I did it! They’ll be here… shortly!

Officer Butzis:
This is the Police…

Mrs. Borg:
I’m not joking around anymore

Officer Butzis:
We have the garage surrounded
If you give yourself up
We will not harm you
Or hurt you neither

Mrs. Borg:
You’ll see them

Officer Butzis:
This is the Police

Mrs. Borg:
There they are, they’re coming!

Officer Butzis:
Give yourself up
We will not harm you

Mrs.

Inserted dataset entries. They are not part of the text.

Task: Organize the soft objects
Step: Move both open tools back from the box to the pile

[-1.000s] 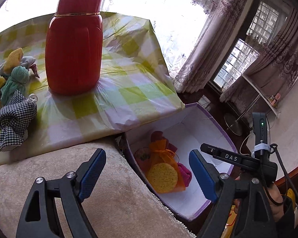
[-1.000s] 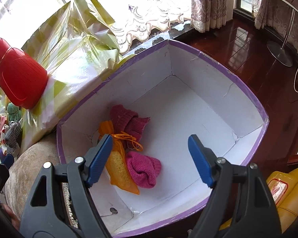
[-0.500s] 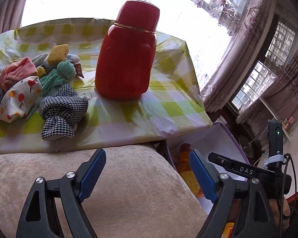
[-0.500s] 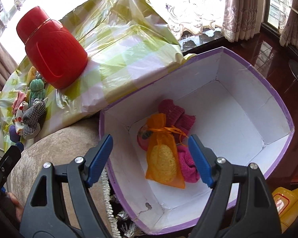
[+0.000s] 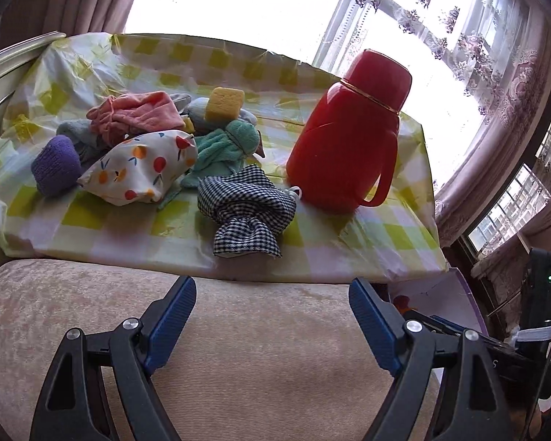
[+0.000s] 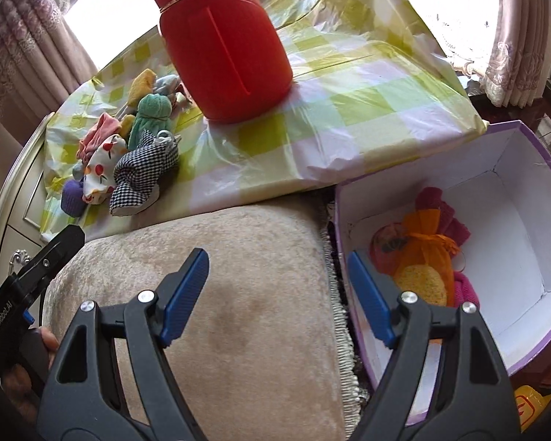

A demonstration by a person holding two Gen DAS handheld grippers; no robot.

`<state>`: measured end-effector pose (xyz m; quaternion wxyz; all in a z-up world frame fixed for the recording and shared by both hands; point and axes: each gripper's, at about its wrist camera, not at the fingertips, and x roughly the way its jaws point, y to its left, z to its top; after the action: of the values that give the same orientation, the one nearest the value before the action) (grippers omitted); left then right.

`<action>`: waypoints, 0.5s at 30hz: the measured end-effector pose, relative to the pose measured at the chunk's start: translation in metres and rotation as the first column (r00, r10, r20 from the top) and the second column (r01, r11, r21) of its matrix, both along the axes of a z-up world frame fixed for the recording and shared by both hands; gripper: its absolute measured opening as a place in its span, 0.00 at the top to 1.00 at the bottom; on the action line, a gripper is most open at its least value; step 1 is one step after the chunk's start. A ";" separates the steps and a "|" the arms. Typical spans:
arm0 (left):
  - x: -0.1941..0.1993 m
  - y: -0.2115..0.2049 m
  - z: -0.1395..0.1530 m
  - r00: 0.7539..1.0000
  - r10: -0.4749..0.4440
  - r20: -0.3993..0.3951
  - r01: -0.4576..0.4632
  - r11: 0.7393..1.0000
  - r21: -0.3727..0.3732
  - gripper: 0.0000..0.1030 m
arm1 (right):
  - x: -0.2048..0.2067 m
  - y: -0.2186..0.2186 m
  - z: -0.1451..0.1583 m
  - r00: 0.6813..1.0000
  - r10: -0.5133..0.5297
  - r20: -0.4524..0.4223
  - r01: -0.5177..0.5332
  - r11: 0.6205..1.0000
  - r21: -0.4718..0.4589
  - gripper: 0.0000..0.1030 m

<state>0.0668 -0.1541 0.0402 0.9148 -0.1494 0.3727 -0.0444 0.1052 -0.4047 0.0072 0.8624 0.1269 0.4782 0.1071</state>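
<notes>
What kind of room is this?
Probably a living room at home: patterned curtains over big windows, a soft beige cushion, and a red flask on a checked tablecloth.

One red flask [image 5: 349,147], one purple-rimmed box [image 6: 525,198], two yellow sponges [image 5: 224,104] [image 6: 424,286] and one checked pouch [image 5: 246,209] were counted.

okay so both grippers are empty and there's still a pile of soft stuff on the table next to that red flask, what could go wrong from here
The checked pouch lies right beside the red flask; a wide-open left gripper reaching for it could knock the flask over.

The pile is tangled, so pulling one piece may drag others off the tablecloth.

The box sits below the table edge past the cushion; a drop released early could miss it.
</notes>
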 end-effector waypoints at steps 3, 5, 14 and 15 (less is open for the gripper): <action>-0.002 0.016 0.000 0.999 0.038 0.006 -0.038 0.999 0.000 0.17 | 0.001 0.015 0.001 1.000 0.021 0.009 -0.021 1.000 -0.005 0.22; -0.002 0.027 0.000 0.998 0.065 0.008 -0.065 0.998 -0.004 0.17 | 0.005 0.024 0.002 0.999 0.029 0.024 -0.029 1.000 -0.008 0.22; 0.007 0.066 -0.005 0.988 0.155 0.005 -0.155 0.987 -0.036 0.17 | 0.023 0.071 0.004 0.993 0.105 0.047 -0.104 0.994 -0.027 0.22; 0.008 0.069 -0.005 0.987 0.161 0.004 -0.161 0.986 -0.039 0.17 | 0.025 0.076 0.004 0.992 0.113 0.049 -0.112 0.993 -0.027 0.22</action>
<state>0.0745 -0.0851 0.0348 0.9136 -0.1965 0.3553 0.0220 0.1302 -0.3289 0.0112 0.8683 0.0868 0.4639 0.1528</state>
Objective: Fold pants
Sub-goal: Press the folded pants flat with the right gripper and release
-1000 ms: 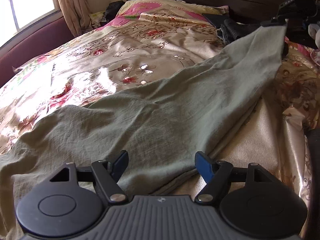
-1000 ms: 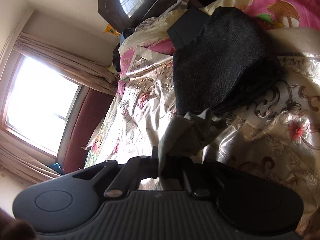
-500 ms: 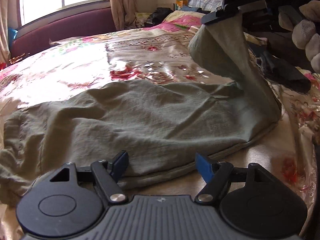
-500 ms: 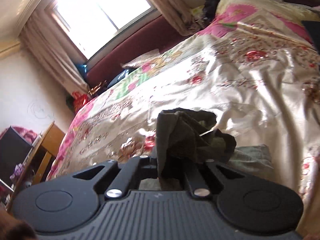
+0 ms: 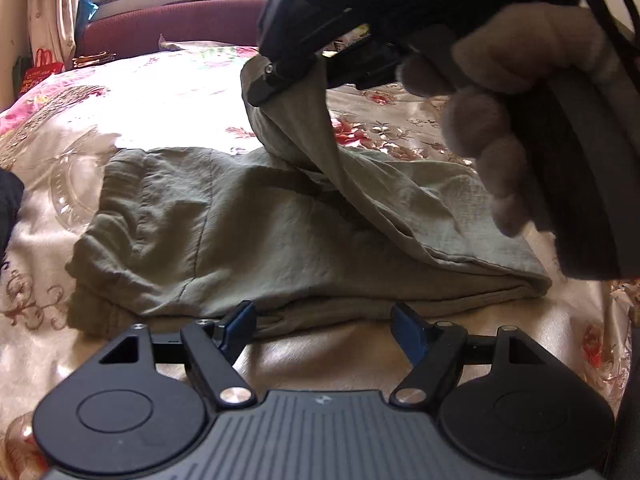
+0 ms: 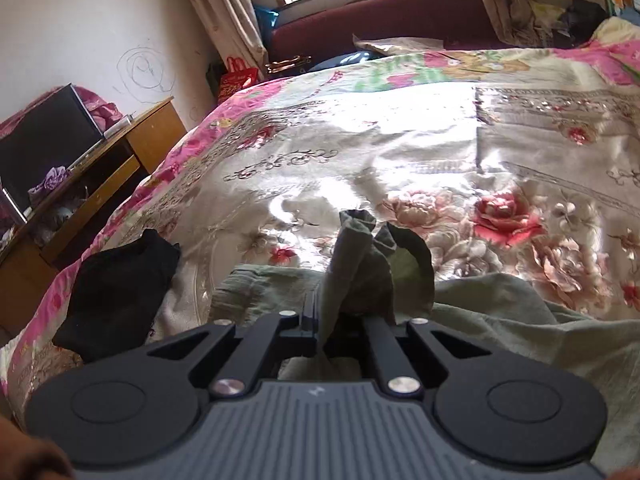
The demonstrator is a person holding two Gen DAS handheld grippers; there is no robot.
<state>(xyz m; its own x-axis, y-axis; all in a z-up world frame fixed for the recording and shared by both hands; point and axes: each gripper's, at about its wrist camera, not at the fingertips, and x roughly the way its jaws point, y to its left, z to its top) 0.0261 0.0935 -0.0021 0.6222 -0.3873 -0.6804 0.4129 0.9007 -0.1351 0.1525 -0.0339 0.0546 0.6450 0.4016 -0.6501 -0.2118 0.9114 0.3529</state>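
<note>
Left wrist view: the olive-green crinkled cotton pants (image 5: 248, 232) lie flat on the shiny floral satin bedspread (image 5: 132, 92), waistband end to the left and the fold line to the right. The right gripper (image 5: 266, 80) is raised above the middle of the garment, its two fingers closed tight on the bunched leg-hem cloth, which hangs from it in a taut slanted panel down to the fold. The left gripper (image 5: 322, 326) sits low at the near edge of the pants, its blue-tipped fingers spread wide apart and holding nothing; the left finger appears to touch or nearly touch the hem line, the right one stands clear on bare bedspread.

In the right wrist view, the gathered cloth (image 6: 360, 264) stands up out of the closed fingers, with the waistband region of the pants just ahead and below. A crumpled black garment (image 6: 120, 280) lies near the bed edge to the left, apart from the pants.

Step in hand, by judgement: the lengthwise half-fold, leg ends being brought over to the waistband.

Next move calls for:
1. Lowering the hem cloth onto the waistband edge, aligned with it.
2. Releasing only once the cloth rests flat.
3. Using the free left gripper to hold or smooth the near edge, since the panel is bunched and may land crooked.
</note>
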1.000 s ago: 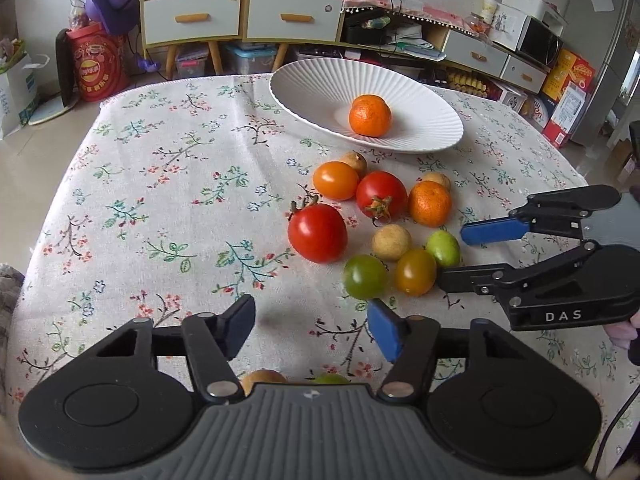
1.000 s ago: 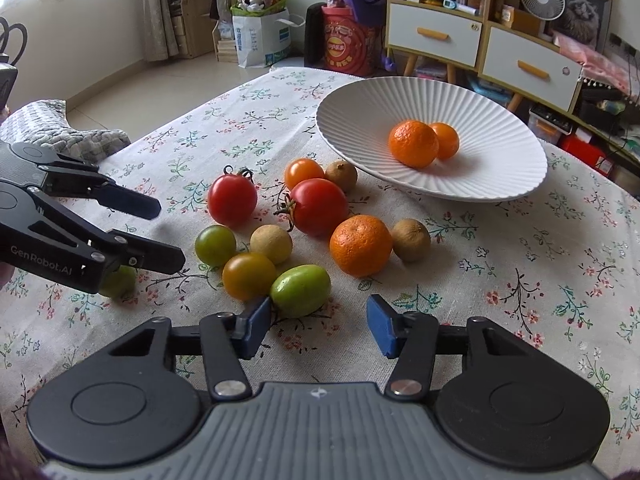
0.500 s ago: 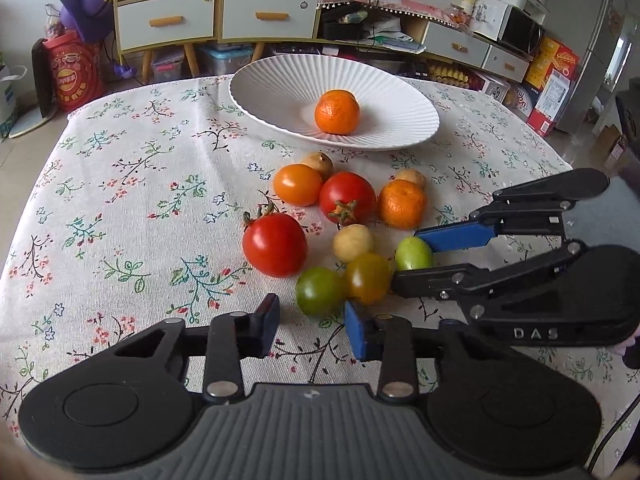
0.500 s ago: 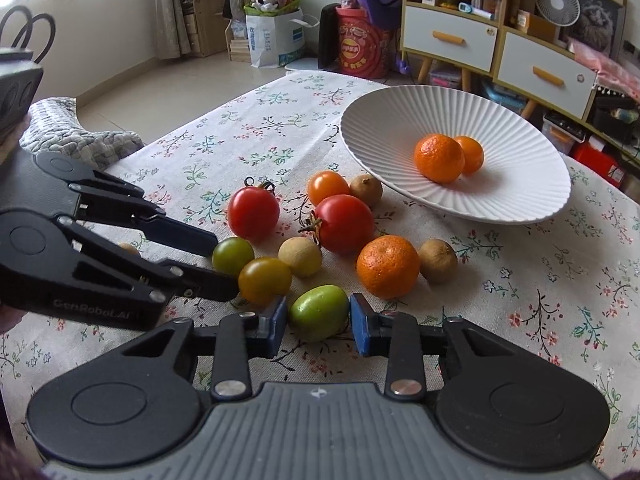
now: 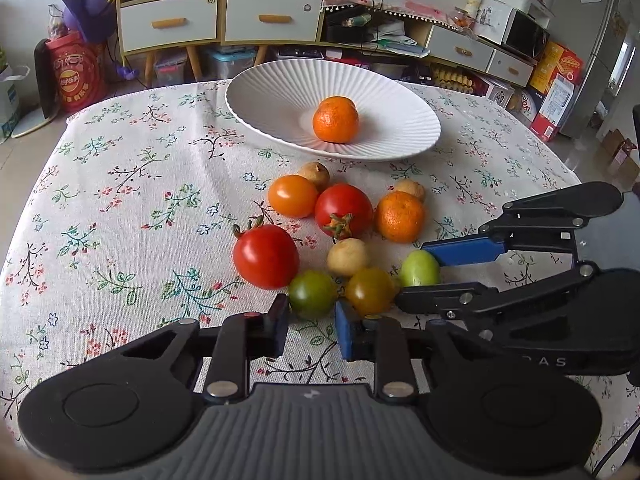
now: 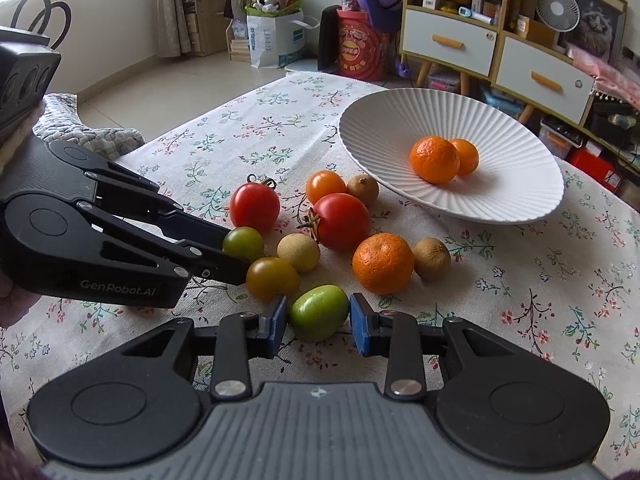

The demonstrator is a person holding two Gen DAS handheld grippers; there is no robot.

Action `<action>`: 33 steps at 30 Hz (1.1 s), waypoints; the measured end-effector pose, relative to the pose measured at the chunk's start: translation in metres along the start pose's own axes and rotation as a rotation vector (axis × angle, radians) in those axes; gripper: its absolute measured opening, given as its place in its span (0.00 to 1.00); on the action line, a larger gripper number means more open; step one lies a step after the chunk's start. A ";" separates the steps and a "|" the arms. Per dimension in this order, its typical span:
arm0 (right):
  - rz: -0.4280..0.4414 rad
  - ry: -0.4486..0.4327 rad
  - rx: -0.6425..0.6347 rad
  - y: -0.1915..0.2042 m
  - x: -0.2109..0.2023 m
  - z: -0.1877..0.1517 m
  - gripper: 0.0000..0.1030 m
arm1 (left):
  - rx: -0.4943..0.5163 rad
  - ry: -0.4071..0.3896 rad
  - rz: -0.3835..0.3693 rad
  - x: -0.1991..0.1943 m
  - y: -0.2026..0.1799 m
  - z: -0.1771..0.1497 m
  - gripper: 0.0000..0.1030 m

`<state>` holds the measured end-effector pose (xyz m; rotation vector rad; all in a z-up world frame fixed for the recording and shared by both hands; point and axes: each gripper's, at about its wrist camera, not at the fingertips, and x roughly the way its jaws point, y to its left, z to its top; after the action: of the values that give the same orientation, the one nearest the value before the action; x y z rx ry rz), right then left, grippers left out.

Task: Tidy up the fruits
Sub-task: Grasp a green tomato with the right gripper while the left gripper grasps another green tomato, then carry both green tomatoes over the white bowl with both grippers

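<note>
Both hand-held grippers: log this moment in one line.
left hand-held gripper: shut on dark green tomato | right hand-held gripper: shut on light green tomato

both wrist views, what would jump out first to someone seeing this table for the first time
A cluster of small fruit sits mid-table on the flowered tablecloth, just in front of a ribbed white plate holding two oranges. Each gripper has its jaws around a green fruit at the cluster's near edge: the left gripper on the dark green tomato, the right gripper on the light green tomato, both still resting on the cloth.
</note>
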<state>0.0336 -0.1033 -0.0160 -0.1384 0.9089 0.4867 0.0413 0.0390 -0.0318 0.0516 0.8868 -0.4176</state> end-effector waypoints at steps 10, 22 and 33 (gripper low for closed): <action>0.000 -0.036 0.026 -0.005 -0.010 0.007 0.30 | -0.017 -0.038 -0.009 -0.010 0.002 0.006 0.14; -0.015 -0.091 0.056 -0.018 -0.019 0.020 0.30 | -0.037 -0.086 -0.014 -0.019 0.003 0.017 0.14; -0.065 -0.151 0.107 -0.039 -0.022 0.035 0.30 | -0.032 -0.138 -0.020 -0.017 -0.012 0.046 0.14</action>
<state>0.0659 -0.1346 0.0193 -0.0334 0.7780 0.3821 0.0617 0.0238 0.0117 -0.0155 0.7587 -0.4204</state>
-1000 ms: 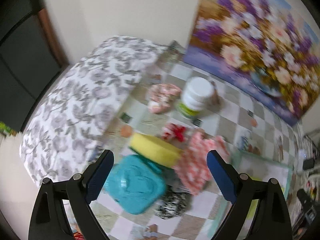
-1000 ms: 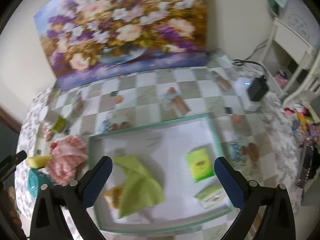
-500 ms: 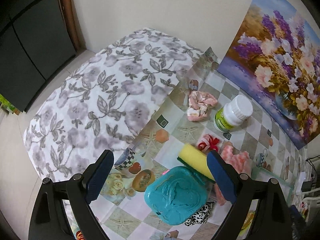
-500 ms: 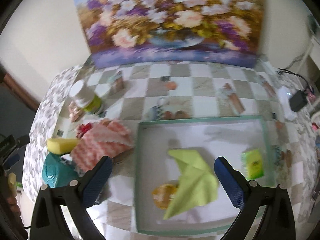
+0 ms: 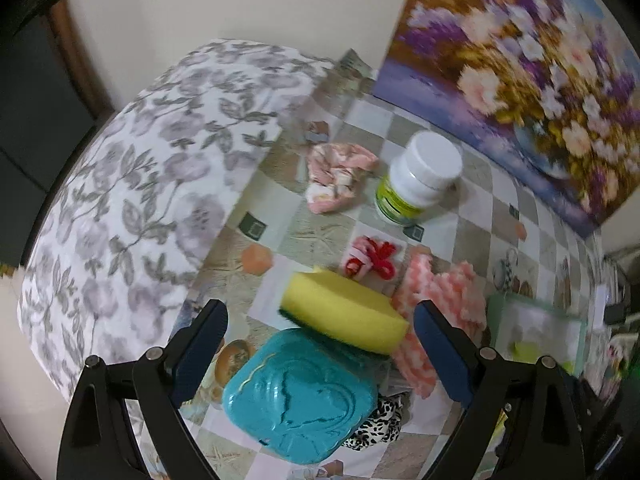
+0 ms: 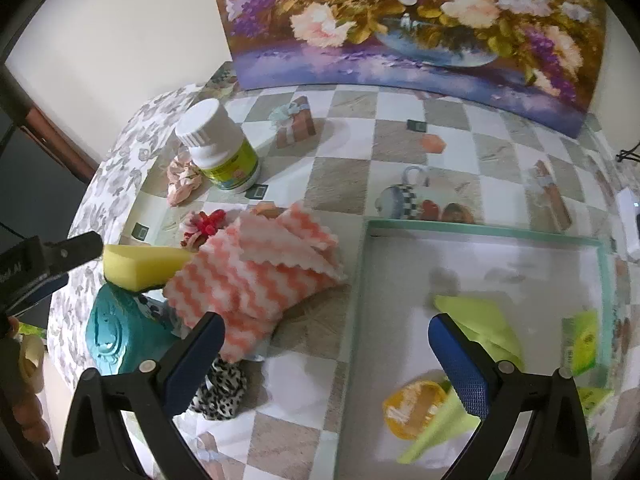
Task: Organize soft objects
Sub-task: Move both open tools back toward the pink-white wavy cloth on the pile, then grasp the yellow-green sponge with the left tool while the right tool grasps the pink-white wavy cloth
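While I hold both grippers above the checkered tablecloth (image 6: 340,176), I read the scene like this:

Painting: the floral painting (image 6: 400,20) leans on the wall at the table's far edge; sharp in my right view, blurred in my left.
Tray: the green-rimmed tray (image 6: 480,230) shows its contents only in my right view: a lime-green cloth (image 6: 484,320), a yellow round item (image 6: 414,408) and green packets (image 6: 582,340). My left view catches just a blurred corner of it.
Floral cover: grey-leaf fabric (image 5: 120,200) fills the left side of my left view; my right view sees only a strip.
Pink-and-white cloth: the wavy-striped cloth (image 6: 260,272) lies folded and rumpled just left of the tray, touching the yellow sponge (image 5: 344,316).
Teal box: the embossed teal box (image 5: 300,396) sits under the sponge's near edge, with a leopard-print scrunchie (image 6: 220,392) beside it.
Bottle: the white-capped bottle (image 5: 420,176) stands near a pink scrunchie (image 5: 338,182).
Red bow: a small red-and-pink bow (image 5: 372,262) lies just beyond the sponge.
Left gripper (image 5: 320,344): jaws spread wide, empty, over the sponge and box.
Right gripper (image 6: 326,360): jaws spread wide, empty, straddling the tray's left rim.
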### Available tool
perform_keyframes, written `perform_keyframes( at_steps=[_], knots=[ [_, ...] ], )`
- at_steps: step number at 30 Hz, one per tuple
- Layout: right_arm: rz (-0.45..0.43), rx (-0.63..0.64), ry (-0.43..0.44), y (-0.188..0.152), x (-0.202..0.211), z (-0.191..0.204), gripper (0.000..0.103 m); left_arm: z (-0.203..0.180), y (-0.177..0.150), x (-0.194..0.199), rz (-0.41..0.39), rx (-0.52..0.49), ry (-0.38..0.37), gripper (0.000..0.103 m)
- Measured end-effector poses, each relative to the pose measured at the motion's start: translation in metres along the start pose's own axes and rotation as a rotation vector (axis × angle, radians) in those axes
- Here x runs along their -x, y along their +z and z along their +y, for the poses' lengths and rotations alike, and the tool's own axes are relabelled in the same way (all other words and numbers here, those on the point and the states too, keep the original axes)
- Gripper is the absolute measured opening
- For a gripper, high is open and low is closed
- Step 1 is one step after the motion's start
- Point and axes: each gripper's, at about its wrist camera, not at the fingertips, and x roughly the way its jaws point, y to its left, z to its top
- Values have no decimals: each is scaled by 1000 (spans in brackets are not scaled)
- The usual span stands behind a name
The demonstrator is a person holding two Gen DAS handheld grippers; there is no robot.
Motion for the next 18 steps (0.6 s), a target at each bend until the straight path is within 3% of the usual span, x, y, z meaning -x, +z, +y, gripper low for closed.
perform_keyframes(
  at_steps=[11,18],
  knots=[
    [1,85,45,5,-34,24,102,-19,1,-16,36,-87,11,94],
    [2,137,73,5,-49,37,87,-28,0,-27,51,-111,29,94]
  ],
)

Borg:
Listen to that mess, would you?

Officer Butzis:
This is the Police
Give yourself up
We have the garage surrounded

Mrs. Borg:
Everday this goes on around here!

Officer Butzis:
We will not harm you, or maim you
(SWAT Team 4, move in!)

Mrs. Borg:
He used cut my grass…
He was very nice boy…
That’s DISGUSTING!

Central Scrutinizer:
This is the CENTRAL SCRUTINIZER…
That was Joe’s first confrontation with The Law.
Naturally, we were easy on him.
One of our friendly counselors gave him
A do-nut… and told him to
Stick closer to church-oriented social activities.